# EXERCISE DESCRIPTION
Reproduce the data that follows character for character, but omit its pictures.

# STORED DATA
* * * * * * *

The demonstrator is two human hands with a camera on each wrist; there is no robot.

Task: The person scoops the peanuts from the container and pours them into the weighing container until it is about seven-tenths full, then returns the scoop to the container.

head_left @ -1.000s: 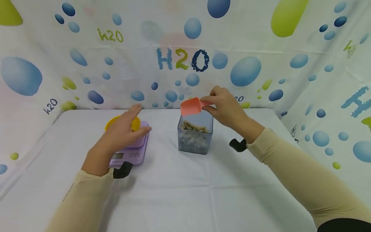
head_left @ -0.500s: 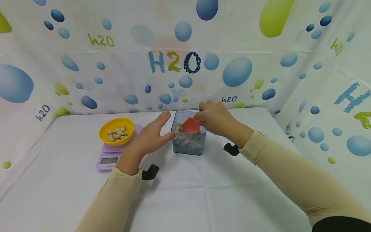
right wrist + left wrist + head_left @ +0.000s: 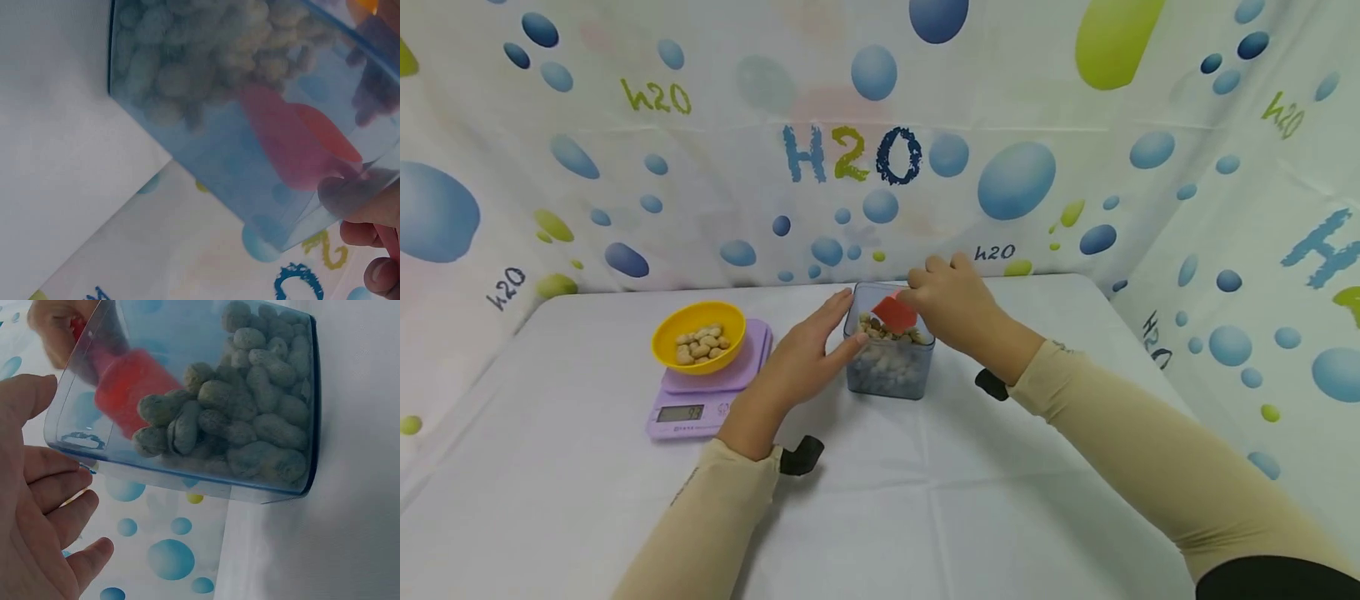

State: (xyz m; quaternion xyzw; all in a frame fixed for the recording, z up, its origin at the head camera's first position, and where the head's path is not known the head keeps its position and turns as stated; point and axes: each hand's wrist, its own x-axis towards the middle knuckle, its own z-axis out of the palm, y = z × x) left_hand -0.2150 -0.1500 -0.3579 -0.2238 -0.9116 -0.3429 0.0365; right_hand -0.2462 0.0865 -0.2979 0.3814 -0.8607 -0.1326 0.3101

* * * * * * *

# EXERCISE OUTPUT
The demonstrator is two human hands with a camera on each wrist; there is no robot.

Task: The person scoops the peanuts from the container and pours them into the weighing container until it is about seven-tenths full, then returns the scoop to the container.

head_left @ -1.000s: 
head_left @ -0.500s: 
right wrist + left wrist + head_left @ +0.000s: 

State: (xyz m; quaternion xyzw; all in a frame fixed for the recording, z up, its origin at the head camera's first position, and where the head's path is not known the head keeps its position and turns as stated; point and axes: each hand's wrist, its own x-axis towards the middle knuckle, its own z-axis out of the palm, y = z × x) left_hand -0.2150 -0.1500 -0.3579 -0.2238 -0.9116 -0.3429 0.0365; right_hand -0.2462 0.0865 -0.2979 0.3814 -0.8607 -0.1326 0.3101

What the exercise asked for has been given in full.